• Neural and trophic signaling governs limb regeneration across vertebrates: higher nerve fiber density, intact innervation, and nerve-derived factors correlate with regrowth; denervation impairs regeneration while targeted trophic interventions can enhance it [1][10][9][11][4][2].

• Non-neural tissues can provide trophic signals enabling limb regeneration in contexts of sparse innervation or specific developmental stages, evidenced by induction in newborn opossum, amphibians with limited neural input, and denervated recoveries [2][5][17][14][7].

• Clinical and biomechanical interfaces—prosthetic fixation, trancutaneous interfaces, and amputation level selection—emerge as critical determinants of tissue responses and functional restoration, shaping regeneration prospects alongside surgical techniques [3][12][16][13][19].

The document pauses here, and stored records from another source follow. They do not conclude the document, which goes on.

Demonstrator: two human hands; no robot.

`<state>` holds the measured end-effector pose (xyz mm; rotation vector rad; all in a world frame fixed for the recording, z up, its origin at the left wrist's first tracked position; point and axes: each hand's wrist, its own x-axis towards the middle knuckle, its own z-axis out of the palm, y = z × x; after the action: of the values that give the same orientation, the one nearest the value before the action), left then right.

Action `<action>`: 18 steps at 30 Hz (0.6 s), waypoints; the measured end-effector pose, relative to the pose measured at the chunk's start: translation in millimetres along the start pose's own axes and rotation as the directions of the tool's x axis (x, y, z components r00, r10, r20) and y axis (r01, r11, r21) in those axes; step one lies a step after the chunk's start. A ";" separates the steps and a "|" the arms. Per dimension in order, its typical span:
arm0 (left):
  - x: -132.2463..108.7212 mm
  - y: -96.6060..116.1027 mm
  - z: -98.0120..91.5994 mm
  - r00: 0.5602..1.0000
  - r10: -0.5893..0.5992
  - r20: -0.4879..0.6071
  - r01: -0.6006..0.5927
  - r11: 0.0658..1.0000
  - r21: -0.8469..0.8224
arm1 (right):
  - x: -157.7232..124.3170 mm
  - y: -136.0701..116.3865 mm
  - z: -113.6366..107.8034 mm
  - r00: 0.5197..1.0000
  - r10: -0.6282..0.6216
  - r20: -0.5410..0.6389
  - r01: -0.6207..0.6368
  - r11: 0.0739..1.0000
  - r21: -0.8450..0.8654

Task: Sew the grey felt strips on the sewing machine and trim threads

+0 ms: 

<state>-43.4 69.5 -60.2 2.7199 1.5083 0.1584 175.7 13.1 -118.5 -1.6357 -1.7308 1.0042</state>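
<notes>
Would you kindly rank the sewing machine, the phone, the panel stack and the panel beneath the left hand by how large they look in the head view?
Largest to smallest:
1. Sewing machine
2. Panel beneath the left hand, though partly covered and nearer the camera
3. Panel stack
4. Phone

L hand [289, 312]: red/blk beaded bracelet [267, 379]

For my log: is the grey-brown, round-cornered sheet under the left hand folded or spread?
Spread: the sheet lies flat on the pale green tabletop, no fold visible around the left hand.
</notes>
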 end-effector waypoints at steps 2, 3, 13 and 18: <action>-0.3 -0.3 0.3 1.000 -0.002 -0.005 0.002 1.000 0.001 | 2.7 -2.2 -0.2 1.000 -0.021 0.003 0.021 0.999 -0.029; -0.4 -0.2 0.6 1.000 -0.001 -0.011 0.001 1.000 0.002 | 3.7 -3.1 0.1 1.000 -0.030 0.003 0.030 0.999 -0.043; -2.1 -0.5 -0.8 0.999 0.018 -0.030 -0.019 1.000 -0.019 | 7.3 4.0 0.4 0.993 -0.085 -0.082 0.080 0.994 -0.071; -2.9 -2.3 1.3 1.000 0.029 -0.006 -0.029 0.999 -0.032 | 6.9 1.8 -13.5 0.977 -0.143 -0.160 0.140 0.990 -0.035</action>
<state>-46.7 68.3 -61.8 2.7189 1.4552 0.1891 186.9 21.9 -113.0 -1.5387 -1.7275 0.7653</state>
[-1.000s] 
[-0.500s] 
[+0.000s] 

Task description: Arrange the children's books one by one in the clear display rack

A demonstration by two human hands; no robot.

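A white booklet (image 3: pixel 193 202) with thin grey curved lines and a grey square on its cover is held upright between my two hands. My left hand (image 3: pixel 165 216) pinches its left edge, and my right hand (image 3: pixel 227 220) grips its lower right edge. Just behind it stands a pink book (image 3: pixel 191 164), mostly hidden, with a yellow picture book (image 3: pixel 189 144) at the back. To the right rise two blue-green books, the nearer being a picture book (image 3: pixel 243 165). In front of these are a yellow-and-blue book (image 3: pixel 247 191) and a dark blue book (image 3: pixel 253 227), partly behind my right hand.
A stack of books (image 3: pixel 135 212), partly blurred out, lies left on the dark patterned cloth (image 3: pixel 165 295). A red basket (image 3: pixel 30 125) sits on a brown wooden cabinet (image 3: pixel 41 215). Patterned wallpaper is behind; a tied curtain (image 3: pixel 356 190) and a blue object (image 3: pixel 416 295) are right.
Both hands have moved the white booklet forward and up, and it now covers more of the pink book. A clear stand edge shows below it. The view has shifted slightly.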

• At the cellular level, studies link DNA/RNA/protein synthesis, myelinated/unmyelinated fiber ratios, and growth factors to regenerative capacity; quantitative EM analyses and NGF interventions illuminate the molecular basis of nerve-regeneration relationships [10][6][9][1][11].

• Regenerative potential varies with species and developmental stage—adult vs juvenile, amphibian vs reptile vs mammal—informing level selection, prognosis, and amputation strategies in clinical limb restoration [18][7][2][12][16].